▶ [What you need to do]: Look through the lines below, find those with the word "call", and copy them.

(Saved data entries)
━━━━━━
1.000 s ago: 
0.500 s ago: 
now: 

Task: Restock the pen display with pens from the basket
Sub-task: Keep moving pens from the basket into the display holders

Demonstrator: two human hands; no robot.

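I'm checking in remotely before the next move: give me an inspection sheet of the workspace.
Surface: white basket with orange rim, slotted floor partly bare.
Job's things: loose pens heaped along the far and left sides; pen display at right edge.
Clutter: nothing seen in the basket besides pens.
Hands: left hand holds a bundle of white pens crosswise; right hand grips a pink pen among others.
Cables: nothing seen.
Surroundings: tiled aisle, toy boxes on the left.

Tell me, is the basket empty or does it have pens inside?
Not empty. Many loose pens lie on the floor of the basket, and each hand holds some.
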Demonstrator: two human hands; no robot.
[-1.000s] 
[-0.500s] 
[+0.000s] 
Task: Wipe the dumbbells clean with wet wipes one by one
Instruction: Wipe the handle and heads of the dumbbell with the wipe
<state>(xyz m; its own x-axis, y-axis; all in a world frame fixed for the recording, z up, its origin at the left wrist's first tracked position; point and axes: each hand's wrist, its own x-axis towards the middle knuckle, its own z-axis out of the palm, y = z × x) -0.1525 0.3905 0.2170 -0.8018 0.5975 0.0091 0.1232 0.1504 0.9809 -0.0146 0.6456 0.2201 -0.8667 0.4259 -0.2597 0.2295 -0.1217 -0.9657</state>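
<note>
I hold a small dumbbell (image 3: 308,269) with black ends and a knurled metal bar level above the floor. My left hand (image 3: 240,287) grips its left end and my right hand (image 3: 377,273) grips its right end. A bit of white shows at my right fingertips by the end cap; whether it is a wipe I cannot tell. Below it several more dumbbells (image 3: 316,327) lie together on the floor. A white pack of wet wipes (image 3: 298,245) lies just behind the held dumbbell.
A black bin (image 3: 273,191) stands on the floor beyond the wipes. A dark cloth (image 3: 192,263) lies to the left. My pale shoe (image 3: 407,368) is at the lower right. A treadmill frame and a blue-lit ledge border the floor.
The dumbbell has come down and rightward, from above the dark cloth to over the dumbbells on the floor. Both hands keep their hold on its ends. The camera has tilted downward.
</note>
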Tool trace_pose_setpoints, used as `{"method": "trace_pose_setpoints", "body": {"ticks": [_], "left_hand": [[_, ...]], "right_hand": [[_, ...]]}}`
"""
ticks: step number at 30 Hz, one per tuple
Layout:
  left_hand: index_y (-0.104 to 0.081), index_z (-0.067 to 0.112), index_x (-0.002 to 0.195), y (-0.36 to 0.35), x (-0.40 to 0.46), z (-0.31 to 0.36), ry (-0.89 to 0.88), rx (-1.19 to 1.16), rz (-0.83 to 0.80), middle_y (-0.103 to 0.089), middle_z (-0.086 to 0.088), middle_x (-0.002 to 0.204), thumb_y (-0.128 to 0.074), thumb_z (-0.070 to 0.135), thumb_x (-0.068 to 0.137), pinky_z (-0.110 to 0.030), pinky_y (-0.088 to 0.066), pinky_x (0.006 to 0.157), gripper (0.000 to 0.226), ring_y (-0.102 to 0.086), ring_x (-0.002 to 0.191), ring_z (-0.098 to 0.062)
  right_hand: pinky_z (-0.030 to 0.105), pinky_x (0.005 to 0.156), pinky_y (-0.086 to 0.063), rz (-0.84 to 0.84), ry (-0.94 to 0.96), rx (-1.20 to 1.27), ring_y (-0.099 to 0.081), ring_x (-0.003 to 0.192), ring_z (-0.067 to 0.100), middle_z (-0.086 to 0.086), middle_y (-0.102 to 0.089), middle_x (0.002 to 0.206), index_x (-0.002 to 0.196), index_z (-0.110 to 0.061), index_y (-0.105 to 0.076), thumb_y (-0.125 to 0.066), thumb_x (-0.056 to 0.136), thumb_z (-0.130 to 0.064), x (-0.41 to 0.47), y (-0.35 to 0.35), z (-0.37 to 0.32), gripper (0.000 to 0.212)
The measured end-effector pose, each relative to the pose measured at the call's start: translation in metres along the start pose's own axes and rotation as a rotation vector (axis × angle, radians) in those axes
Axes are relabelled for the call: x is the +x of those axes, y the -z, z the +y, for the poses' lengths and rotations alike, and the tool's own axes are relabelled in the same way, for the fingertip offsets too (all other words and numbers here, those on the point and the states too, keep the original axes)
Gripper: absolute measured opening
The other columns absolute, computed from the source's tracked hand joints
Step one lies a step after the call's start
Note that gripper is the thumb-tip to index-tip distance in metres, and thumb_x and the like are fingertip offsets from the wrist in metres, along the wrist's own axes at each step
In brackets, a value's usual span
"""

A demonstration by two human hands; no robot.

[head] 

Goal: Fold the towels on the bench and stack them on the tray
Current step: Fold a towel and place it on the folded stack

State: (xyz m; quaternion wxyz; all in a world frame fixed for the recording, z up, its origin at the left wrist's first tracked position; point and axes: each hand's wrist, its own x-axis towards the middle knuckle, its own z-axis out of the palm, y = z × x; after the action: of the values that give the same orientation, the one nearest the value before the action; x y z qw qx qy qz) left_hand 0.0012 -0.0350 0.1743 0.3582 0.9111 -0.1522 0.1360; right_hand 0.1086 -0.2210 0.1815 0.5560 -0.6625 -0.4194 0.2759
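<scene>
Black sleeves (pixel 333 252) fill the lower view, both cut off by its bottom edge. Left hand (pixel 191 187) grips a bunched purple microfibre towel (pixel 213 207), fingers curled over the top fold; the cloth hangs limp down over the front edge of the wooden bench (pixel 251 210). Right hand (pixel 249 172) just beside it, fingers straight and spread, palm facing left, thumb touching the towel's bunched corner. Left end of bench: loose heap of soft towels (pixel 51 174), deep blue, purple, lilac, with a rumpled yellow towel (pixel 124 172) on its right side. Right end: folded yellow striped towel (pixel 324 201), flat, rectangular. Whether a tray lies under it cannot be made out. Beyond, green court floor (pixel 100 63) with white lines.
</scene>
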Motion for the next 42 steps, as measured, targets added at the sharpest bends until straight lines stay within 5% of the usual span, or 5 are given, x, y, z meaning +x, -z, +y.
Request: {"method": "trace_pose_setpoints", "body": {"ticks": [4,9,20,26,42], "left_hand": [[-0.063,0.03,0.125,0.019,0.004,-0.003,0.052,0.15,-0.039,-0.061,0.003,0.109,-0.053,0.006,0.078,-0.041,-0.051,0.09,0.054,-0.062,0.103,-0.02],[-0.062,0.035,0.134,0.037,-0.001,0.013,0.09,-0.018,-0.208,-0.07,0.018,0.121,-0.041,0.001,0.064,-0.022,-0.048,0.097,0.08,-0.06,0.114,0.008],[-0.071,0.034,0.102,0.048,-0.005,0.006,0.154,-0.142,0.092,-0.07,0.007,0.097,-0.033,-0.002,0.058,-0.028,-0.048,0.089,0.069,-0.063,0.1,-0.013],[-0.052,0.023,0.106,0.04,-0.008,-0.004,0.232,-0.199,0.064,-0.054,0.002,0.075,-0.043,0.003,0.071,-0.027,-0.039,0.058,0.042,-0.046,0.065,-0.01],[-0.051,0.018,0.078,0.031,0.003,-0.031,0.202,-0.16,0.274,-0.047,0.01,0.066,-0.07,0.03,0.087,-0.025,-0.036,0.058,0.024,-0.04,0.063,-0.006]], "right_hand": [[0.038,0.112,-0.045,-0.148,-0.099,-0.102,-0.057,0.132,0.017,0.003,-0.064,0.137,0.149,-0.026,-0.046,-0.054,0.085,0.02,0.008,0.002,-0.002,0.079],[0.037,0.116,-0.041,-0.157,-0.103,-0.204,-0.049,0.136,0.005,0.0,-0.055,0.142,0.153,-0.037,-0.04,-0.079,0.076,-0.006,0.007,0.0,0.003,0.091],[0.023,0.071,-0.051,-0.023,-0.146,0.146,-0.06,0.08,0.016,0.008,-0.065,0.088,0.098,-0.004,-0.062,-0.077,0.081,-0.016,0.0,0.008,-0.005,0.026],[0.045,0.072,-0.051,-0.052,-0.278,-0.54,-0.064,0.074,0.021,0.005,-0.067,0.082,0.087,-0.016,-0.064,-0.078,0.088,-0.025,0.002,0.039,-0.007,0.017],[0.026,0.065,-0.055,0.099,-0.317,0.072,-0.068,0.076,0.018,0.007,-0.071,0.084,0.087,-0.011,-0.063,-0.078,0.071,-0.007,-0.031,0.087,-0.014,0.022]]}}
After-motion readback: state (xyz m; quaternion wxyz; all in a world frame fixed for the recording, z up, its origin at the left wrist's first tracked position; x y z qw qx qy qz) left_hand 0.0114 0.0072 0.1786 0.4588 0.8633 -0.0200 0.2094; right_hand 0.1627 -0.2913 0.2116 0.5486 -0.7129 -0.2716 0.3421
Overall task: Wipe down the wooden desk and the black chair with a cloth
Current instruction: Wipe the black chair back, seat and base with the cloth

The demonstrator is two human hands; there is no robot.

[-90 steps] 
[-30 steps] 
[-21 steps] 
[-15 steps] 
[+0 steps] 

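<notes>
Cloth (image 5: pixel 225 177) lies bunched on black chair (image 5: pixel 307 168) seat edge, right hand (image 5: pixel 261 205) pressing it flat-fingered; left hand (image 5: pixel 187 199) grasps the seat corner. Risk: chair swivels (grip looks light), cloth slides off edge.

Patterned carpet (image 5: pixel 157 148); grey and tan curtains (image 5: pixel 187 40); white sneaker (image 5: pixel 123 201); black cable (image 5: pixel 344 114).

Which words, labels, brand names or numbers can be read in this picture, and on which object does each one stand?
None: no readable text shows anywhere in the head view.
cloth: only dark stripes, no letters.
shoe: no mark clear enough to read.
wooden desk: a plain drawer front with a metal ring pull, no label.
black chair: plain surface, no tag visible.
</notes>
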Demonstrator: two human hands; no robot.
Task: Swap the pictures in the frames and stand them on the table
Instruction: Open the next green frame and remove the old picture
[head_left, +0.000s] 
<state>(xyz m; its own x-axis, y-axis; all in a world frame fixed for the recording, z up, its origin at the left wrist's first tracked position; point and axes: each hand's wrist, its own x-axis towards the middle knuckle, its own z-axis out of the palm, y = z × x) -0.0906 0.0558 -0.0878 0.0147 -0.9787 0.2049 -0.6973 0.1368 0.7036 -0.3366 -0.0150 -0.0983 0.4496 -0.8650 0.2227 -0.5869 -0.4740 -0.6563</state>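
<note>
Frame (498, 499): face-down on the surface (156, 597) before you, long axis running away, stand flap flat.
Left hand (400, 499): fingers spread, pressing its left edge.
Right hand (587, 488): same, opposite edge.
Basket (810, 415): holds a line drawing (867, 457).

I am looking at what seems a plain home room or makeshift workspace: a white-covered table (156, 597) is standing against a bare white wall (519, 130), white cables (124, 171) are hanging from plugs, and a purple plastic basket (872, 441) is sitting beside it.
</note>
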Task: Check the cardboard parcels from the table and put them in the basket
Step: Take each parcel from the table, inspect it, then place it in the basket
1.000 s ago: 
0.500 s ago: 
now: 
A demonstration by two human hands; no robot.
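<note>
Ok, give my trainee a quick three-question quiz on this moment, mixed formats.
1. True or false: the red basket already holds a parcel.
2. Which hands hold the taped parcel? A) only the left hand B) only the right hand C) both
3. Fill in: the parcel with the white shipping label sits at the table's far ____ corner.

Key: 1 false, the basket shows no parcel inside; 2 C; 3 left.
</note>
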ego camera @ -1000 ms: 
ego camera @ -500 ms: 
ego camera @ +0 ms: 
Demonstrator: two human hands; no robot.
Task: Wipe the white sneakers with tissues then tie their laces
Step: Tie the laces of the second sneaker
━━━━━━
▶ [Reply to the exercise]:
The measured end-effector pose, each relative to the pose measured at the call's start: translation in metres along the start pose's own axes and rotation as a rotation vector (axis × angle, radians) in those axes
Axes are relabelled for the call: x is the +x of those axes, y the -z, z the +y, for the poses' lengths and rotations alike, and the tool's own axes are relabelled in the same way, for the fingertip offsets too (all other words and numbers here, those on the point and the states too, keep the original axes)
Step one lies a step after the call's start

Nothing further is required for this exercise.